Walton’s success can be boiled down to one key factor – originality. Instead of working through middlemen distributors, Walton went straight to the manufacturers for the best prices. Decades before his competitors, Walton used computers to track inventory. He offered his employees stock options at a discount rate, giving his workers a financial stake in the company’s success.
While Walton’s winning ideas bolstered Wal-Mart’s success, his failures – and there were quite a few – cost Wal-Mart millions. Walton’s focus on innovation seemingly had one glaring flaw – it allowed his competitors to copy only Walton’s good ideas, while letting Walton shoulder the entire financial hit for the flops.
Walton’s biographer inquired about how Wal-Mart dealt with their competitors stealing only Walton’s best and leaving the rest.
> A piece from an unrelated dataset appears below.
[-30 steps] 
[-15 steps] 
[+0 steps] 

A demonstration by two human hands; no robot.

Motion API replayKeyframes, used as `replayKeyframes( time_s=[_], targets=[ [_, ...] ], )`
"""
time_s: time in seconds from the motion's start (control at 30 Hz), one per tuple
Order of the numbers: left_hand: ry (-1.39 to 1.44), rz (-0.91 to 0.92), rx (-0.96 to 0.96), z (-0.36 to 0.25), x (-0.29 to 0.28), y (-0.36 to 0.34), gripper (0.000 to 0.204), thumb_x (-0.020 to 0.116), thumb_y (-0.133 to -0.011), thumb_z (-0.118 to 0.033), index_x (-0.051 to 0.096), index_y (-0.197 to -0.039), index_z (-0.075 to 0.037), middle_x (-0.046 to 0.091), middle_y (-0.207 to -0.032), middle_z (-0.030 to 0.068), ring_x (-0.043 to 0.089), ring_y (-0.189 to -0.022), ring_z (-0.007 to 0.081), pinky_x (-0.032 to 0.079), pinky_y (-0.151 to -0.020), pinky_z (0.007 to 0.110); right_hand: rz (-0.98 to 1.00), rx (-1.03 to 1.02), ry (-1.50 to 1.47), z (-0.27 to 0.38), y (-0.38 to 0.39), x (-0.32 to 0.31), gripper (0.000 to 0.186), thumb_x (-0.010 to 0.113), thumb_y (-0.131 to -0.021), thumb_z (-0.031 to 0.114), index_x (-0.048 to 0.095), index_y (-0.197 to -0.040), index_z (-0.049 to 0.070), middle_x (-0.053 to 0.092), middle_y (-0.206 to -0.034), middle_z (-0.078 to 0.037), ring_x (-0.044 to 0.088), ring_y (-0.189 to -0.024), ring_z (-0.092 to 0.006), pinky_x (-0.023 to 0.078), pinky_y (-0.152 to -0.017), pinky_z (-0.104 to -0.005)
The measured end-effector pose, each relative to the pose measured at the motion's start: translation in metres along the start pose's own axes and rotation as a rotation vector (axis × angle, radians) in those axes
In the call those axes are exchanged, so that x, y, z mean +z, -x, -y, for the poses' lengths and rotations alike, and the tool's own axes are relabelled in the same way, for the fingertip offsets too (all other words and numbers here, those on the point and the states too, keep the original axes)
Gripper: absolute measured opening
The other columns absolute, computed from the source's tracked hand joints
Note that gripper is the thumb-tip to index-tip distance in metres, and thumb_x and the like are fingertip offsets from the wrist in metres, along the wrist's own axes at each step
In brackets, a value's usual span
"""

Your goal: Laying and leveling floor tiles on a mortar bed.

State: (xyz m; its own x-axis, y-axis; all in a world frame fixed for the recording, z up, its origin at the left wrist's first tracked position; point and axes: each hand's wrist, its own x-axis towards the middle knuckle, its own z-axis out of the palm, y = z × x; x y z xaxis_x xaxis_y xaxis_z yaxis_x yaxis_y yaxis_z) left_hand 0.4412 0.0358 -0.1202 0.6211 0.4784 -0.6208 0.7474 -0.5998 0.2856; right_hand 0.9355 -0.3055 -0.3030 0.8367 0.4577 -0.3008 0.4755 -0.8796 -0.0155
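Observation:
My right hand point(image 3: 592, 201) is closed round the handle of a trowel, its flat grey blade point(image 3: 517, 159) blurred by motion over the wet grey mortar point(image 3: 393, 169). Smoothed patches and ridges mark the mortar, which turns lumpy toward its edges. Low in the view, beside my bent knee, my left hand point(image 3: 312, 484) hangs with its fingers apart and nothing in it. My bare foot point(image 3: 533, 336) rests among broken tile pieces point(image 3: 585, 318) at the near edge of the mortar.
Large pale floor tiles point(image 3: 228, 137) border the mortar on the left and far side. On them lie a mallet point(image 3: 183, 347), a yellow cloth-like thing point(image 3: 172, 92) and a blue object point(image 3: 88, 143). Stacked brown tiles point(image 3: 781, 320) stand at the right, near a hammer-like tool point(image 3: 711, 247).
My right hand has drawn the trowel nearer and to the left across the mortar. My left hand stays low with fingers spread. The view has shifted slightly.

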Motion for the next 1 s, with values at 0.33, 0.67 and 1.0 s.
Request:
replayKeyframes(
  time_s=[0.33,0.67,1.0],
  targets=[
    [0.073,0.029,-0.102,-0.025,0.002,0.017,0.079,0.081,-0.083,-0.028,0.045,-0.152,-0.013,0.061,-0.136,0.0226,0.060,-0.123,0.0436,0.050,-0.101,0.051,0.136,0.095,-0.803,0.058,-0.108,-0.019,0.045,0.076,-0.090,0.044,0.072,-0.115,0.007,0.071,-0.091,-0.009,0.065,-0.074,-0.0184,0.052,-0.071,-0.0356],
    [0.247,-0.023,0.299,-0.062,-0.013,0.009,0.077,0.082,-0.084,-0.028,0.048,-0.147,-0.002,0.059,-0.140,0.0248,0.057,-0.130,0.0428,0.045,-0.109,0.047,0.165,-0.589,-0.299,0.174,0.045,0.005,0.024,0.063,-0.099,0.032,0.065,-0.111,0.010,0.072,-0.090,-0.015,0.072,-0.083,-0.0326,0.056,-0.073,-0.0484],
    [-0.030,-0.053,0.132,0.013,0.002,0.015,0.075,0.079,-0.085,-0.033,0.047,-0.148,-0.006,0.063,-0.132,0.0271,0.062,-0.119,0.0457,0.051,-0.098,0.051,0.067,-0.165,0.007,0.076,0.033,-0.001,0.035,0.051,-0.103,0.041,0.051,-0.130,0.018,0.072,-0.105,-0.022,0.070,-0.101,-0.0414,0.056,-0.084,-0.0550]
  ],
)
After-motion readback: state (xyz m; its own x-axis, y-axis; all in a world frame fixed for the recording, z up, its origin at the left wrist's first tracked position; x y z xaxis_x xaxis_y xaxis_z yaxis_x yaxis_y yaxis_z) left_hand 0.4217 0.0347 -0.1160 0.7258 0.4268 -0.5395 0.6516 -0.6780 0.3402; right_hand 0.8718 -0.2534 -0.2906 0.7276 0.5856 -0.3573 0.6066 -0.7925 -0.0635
Walton replied, “I don’t lose any sleep worrying about my competitors. I can innovate faster than they can imitate. They’ll always be one step behind.”
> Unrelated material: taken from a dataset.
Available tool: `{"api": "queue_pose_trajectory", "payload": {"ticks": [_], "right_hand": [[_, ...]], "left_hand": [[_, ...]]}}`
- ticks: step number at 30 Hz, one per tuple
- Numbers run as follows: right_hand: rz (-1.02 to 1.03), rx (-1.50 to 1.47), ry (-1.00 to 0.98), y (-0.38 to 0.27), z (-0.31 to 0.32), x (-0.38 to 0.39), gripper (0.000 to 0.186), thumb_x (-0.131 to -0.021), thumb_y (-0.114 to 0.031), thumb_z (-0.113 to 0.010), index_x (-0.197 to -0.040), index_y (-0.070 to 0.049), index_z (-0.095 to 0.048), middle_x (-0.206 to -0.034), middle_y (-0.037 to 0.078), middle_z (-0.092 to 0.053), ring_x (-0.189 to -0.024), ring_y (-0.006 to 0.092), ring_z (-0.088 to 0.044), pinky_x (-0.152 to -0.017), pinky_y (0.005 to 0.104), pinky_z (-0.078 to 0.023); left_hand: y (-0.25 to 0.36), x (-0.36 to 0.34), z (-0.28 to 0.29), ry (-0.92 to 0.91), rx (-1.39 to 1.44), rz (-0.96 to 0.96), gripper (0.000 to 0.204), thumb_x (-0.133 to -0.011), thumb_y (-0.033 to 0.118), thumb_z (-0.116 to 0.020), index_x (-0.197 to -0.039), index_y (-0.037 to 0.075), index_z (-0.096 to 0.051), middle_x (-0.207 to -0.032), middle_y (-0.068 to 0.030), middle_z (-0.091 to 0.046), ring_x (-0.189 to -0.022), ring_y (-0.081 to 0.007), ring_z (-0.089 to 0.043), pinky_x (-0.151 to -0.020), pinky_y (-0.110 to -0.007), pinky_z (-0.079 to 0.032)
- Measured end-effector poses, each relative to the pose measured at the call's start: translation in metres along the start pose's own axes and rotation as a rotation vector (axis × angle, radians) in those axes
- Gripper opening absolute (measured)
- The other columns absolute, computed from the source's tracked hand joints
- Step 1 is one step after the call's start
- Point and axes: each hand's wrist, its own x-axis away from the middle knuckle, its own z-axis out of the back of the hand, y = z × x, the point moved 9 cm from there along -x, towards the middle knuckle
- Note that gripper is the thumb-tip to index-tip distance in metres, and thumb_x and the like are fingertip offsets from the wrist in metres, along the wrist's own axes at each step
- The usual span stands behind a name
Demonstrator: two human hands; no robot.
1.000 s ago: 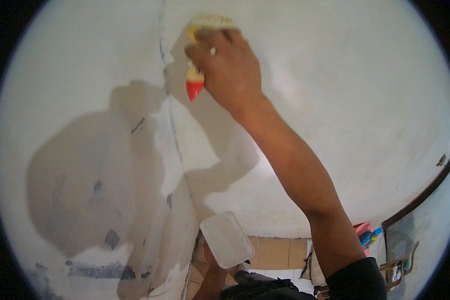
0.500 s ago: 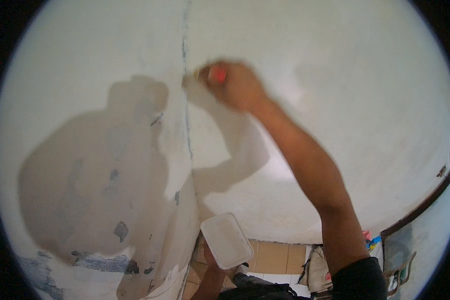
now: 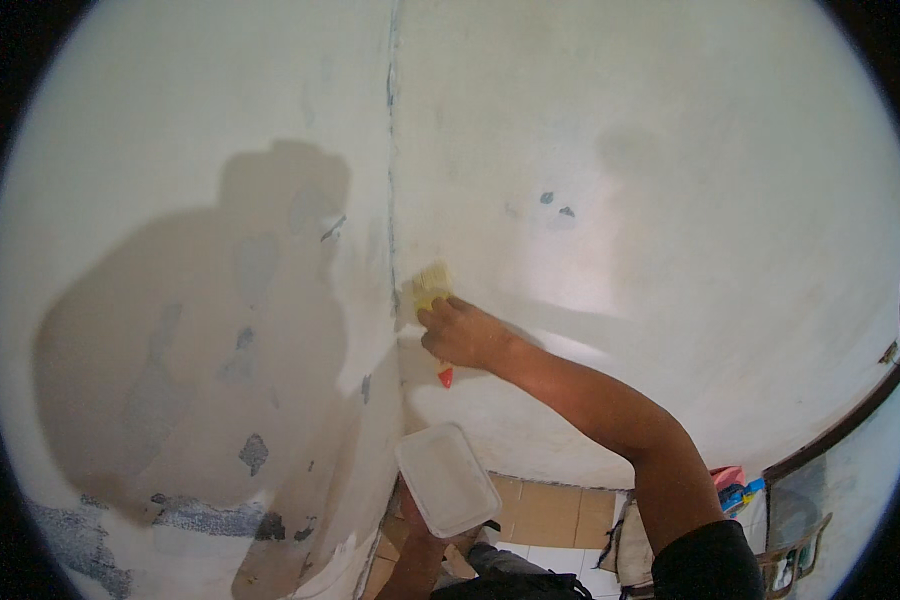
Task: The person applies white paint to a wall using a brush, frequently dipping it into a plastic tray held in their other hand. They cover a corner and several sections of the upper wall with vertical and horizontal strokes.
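Grasping the brush (image 3: 431,282) with closed fingers (image 3: 442,308), the right hand (image 3: 462,334) is at the wall (image 3: 730,230), just beside the corner (image 3: 392,190); below, the left hand (image 3: 412,512) holds the white container (image 3: 448,478), its fingers mostly hidden.

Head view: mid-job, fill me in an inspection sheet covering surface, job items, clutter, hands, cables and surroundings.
Surface: off-white walls meeting in a corner; grey patches on the left one.
Job's things: brush with red-tipped handle; white rectangular container.
Clutter: beige cloth-like item, pink item and blue item, lower right.
Hands: right hand grips the brush, bristles at the right wall; left hand supports the container, grip mostly hidden.
Cables: nothing seen clearly.
Surroundings: tan floor tiles; dark trim at right.
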Motion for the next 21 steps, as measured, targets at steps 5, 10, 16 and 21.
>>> {"api": "queue_pose_trajectory", "payload": {"ticks": [5,10,16,21], "right_hand": [[-0.498,-0.437,-0.099,0.109,0.055,-0.024,0.021,-0.085,-0.013,-0.060,-0.103,-0.017,-0.069,-0.108,0.012,-0.065,-0.101,0.0319,-0.062,-0.083,0.0453,-0.052],[-0.631,-0.059,0.569,0.236,0.242,-0.046,0.023,-0.091,-0.030,-0.061,-0.098,-0.010,-0.070,-0.087,0.017,-0.070,-0.081,0.0369,-0.067,-0.074,0.0452,-0.054],[-0.502,0.309,0.587,0.212,0.233,-0.048,0.016,-0.087,-0.018,-0.064,-0.101,-0.014,-0.069,-0.103,0.008,-0.069,-0.100,0.0281,-0.064,-0.082,0.0375,-0.054],[0.003,0.355,0.177,0.043,0.004,-0.007,0.015,-0.078,-0.021,-0.062,-0.089,-0.015,-0.070,-0.108,0.005,-0.063,-0.104,0.0257,-0.059,-0.094,0.0342,-0.048]], "left_hand": [[0.002,0.003,0.010,0.131,-0.022,0.003,0.065,-0.097,0.061,-0.039,-0.143,0.016,-0.045,-0.135,-0.0103,-0.057,-0.116,-0.0361,-0.060,-0.095,-0.058,-0.050],[0.008,0.006,0.024,0.128,-0.040,-0.013,0.065,-0.097,0.062,-0.038,-0.143,0.016,-0.045,-0.135,-0.0095,-0.057,-0.117,-0.0359,-0.059,-0.095,-0.058,-0.050],[0.004,0.005,0.010,-0.066,0.134,0.000,0.068,-0.095,0.058,-0.049,-0.144,0.012,-0.042,-0.135,-0.0148,-0.055,-0.117,-0.0376,-0.058,-0.093,-0.061,-0.051],[0.004,0.008,-0.004,-0.004,0.075,0.008,0.068,-0.095,0.058,-0.048,-0.145,0.012,-0.041,-0.136,-0.0149,-0.054,-0.120,-0.0367,-0.057,-0.096,-0.058,-0.050]]}}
Keep Walton’s words of wisdom in mind when you’re building your own balloon show. I started wearing black horned rim glasses and ’70s era wide ties nearly twelve years ago – when it was a lot more geek and a lot less “geek-chic.” Sure, you could perform your balloon show clad in a retro style – you can even buy my style of glasses and clothes on ebay – but that’s not really a nifty idea. Develop your own original innovations – and stay one step ahead of the imitations!
Speaking of true originals, I recently had the opportunity to see Nick “The Balloonatic” Rotondo perform his “Balloons 101” stage show at the Florida Superjam. Nick regularly presents his show at New York City area schools & libraries, covering history, science, math, art and safety all under the umbrella of one fantastic balloon show. It was a perfect example of a performer using the classic show formula – Warmup, Opener, Middle, and Big Finale – as a framework to create a completely unique production.
Nick’s show starts with a textbook warmup – “a physical activity that unites the audience and focuses their attention on the upcoming presentation.” Sounds like a fancy pants description of what in reality, was Nick simply leading a hilarious audience clap-along to enjoyable music.
After capturing our full attention, Nick got right to Balloon 101’s main attraction – the history of balloons! For the next thirty minutes, Nick engaged the audience with a lively overview of balloon twisting history, sprinkling in jokes, audience interactions, character bits and lots of pre-made balloons that kept the show moving at a brisk pace. Nick revealed that he did extensive research on balloon twisting history when first putting the show together three years ago. In a school market that demands educational value in your show – that’s a must!
The show never dragged – in Nick’s opinion, ” It’s better to do a powerful half hour show then to do an hour show that’s boring.” I agree – leave them wanting more! Nick also kept the audience focused by giving away balloons during the show – but only to those quick enough to correctly answer Nick’s quiz questions during the show – and raise their hand first!
Nick ends his show with a stage full of balloons and a room full of happy audience members. He presents a professional, well-rehearsed show packed with personality, well-crafted balloons and most importantly, a completely original character that no other twister could duplicate.
Nick’s final piece of advice about building your own balloon show – “Go with the flow of your show, and be ready for anything – you never know what the audience will do. And always have fun!”